▸ Task directions:
Repeat verbatim, and only, the lines of the data below, beginning at the line that contains "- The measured" and stopping after the line that contains "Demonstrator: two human".

▸ Exercise data:

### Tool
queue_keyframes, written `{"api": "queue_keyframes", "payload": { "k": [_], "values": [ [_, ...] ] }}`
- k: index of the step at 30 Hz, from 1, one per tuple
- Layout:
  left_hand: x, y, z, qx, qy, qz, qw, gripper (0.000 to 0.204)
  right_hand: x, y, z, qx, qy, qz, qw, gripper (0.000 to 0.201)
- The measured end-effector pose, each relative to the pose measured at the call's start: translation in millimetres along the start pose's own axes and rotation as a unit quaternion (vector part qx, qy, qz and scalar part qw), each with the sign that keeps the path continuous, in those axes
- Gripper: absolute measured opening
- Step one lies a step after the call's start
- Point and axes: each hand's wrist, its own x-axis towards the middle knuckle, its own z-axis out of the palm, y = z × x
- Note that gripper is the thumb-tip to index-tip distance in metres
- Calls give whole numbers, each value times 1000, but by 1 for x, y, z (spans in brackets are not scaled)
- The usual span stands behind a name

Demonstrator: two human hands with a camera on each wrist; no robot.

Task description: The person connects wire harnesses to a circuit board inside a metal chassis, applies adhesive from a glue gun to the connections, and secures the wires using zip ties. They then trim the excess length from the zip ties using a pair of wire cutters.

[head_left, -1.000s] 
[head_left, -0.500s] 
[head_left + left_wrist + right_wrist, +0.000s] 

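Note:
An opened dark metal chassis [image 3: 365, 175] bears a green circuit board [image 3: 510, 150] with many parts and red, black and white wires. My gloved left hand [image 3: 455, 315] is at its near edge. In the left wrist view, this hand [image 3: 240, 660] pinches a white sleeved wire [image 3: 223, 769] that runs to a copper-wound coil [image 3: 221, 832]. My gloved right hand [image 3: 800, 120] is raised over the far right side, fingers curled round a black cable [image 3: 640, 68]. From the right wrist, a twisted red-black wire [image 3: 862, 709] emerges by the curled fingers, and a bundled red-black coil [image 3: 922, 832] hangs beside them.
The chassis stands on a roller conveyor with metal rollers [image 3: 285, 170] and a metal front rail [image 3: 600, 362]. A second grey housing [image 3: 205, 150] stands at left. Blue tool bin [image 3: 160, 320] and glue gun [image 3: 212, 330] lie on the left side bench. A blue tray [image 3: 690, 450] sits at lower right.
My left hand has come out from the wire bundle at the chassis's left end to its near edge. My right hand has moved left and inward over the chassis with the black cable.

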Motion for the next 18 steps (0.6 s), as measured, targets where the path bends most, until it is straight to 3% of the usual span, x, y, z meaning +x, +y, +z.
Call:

▸ Expected answer:
- The measured end-effector pose, each relative to the pose measured at the call's start: translation in millimetres along the start pose's own axes and rotation as a unit quaternion (vector part qx, qy, qz and scalar part qw), each with the sign that keeps the path continuous, in those axes
- Gripper: absolute measured opening
- Step one lies a step after the call's start
- Point and axes: each hand's wrist, its own x-axis towards the middle knuckle, its own z-axis out of the palm, y = z × x
- Note that gripper is the thumb-tip to index-tip distance in metres
- Calls give whole numbers, each value times 1000, but by 1 for x, y, z (spans in brackets are not scaled)
- The usual span stands behind a name

Demonstrator: two human hands with a camera on each wrist; no robot.

There is nothing further to this answer.